Italy Mafia Trial: Historic Mob Case To Try State For Secret Negotiations With Organized Crime

Historic Italian Mafia Case Puts State On Trial
The scene of the large bomb explosion which killed Italian judge Giovanni Falcone in Palermo, 24th May 1992, the attack was organised as revenge for convicting members of the Mafia. His wife Francesca Morvillo and body guards Rocco Dicillo, Antonio Montinaro and Vito Schifani were also killed in the blast. (Photo by Pool SCORCELLETTI/SESTINI/Gamma-Rapho via Getty Images)
The scene of the large bomb explosion which killed Italian judge Giovanni Falcone in Palermo, 24th May 1992, the attack was organised as revenge for convicting members of the Mafia. His wife Francesca Morvillo and body guards Rocco Dicillo, Antonio Montinaro and Vito Schifani were also killed in the blast. (Photo by Pool SCORCELLETTI/SESTINI/Gamma-Rapho via Getty Images)

PALERMO, Italy, May 27 (Reuters) - Sicilian mob bosses and high-ranking Italian officials, both former and current, went on trial on Monday over allegations they held secret negotiations to stop a wave of deadly mafia bombings in the early 1990s.

The trial stems from a murky and tumultuous period in Italian history when the "Bribesville" corruption investigations t brought down the political establishment around the same time as a string of mafia bombs killed 21 people.

Prosecutors say the bombings stopped in 1994 after a deal brokered by Marcello Dell'Utri, a former senator and close associate of Silvio Berlusconi, who filled the vacuum left by the collapse of the old party system when he entered politics the same year.

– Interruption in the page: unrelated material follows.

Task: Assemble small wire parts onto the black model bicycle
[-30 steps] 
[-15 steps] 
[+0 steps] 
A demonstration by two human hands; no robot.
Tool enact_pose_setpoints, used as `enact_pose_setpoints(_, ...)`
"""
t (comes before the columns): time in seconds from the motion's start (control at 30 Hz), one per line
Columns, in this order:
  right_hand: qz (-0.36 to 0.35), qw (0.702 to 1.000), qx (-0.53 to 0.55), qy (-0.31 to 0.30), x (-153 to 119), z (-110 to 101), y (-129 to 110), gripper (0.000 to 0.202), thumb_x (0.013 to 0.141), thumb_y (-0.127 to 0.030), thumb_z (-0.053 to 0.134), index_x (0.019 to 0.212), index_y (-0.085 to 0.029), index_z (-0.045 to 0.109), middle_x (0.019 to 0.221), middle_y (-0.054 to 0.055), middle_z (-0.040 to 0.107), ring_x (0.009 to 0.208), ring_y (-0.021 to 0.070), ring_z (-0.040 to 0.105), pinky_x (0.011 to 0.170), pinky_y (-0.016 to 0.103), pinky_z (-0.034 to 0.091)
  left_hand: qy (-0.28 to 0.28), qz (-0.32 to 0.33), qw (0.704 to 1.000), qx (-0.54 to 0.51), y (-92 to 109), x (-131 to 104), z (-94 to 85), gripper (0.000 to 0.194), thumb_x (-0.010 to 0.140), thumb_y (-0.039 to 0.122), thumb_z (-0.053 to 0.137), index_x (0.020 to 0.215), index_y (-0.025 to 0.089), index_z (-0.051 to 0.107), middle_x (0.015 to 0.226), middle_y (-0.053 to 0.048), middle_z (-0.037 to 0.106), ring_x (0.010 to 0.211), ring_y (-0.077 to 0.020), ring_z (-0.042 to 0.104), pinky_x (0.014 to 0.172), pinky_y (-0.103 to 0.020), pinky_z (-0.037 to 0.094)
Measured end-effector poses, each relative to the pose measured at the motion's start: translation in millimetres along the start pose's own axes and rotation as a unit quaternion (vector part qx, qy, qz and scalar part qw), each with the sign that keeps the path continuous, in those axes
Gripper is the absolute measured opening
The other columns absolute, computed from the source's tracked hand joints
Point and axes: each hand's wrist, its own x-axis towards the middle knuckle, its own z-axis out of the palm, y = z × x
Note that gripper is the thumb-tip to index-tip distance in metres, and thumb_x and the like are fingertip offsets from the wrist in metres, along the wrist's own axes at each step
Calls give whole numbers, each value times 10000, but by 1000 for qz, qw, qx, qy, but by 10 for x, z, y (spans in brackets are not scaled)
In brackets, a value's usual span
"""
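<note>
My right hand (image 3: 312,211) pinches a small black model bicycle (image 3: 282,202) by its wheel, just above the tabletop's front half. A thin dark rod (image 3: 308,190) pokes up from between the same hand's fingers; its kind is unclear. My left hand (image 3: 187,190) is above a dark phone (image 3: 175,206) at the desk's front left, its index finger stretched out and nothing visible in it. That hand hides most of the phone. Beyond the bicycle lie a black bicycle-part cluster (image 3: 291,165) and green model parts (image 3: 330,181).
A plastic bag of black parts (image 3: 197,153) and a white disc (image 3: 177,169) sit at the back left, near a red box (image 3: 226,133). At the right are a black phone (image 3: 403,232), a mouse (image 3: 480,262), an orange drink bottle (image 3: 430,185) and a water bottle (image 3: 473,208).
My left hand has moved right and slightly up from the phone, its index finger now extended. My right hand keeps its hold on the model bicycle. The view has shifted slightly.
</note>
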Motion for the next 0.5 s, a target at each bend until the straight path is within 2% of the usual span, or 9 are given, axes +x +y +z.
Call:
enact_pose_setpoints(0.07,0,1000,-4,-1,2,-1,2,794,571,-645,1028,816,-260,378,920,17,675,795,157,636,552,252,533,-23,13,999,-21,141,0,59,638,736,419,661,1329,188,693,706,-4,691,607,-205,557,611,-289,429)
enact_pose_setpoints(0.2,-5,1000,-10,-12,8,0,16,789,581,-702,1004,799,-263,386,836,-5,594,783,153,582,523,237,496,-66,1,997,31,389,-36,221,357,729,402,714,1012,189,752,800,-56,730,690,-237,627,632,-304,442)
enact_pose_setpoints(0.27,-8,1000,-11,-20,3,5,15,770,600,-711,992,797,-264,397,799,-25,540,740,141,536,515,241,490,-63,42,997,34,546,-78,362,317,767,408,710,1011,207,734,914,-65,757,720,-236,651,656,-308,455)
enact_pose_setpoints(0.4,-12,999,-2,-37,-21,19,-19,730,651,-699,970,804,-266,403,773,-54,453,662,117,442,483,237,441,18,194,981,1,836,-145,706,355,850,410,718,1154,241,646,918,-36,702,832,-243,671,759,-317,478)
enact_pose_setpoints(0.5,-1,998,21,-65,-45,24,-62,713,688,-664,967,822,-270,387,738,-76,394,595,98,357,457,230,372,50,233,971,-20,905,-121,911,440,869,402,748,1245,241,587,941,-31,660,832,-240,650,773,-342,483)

Palermo judge Alfredo Montalto opened the trial in a high-security "bunker" courthouse near Palermo on the 20-year anniversary of a mafia car bomb attack near Florence's Uffizi Gallery that killed five people, including a newborn baby.

Prosecutors allege that senior politicians and police officials held talks with the mafia after judge Giovanni Falcone, his wife and three bodyguards were assassinated by a bomb under a road in 1992.

The state's willingness to enter talks after Falcone's murder encouraged further bombings, prosecutors say, and prompted the assassination of prosecutor Paolo Borsellino because he had learned of and opposed the negotiations.

In exchange for stopping the bombings, the Sicilian mafia wanted lighter sentences and better jail conditions for convicted gangsters.

"The state cannot sweep its responsibilities under the rug," prosecutor Antonino Di Matteo told reporters before Monday's hearing.

Berlusconi is not charged. Nicola Mancino, who was interior minister during the period of the alleged talks, is being tried for false testimony, while the other nine defendants, including Dell'Utri, face charges that they sought to blackmail the state.

All 10 defendants deny any wrongdoing.

Four mob chieftains face charges, including Sicily's former boss of bosses Salvatore "the Beast" Riina. Three were connected to the court by video link from their prisons while a fourth, turncoat Giovanni Brusca, observed from a secret location.

Vittorio Teresi, another prosecutor in the case, said on Monday that he would seek an additional charge against Mancino at the next hearing, to be held on Friday, for aiding the mob.

Mancino rejected the charges and said he should not stand trial in the dock along with mobsters.

"I fought against the mafia," he told reporters when he arrived at Monday's hearing. "I cannot be tried alongside mafiosi. I will ask to be tried separately." (Writing by Steve Scherer; Editing by Sonya Hepinstall)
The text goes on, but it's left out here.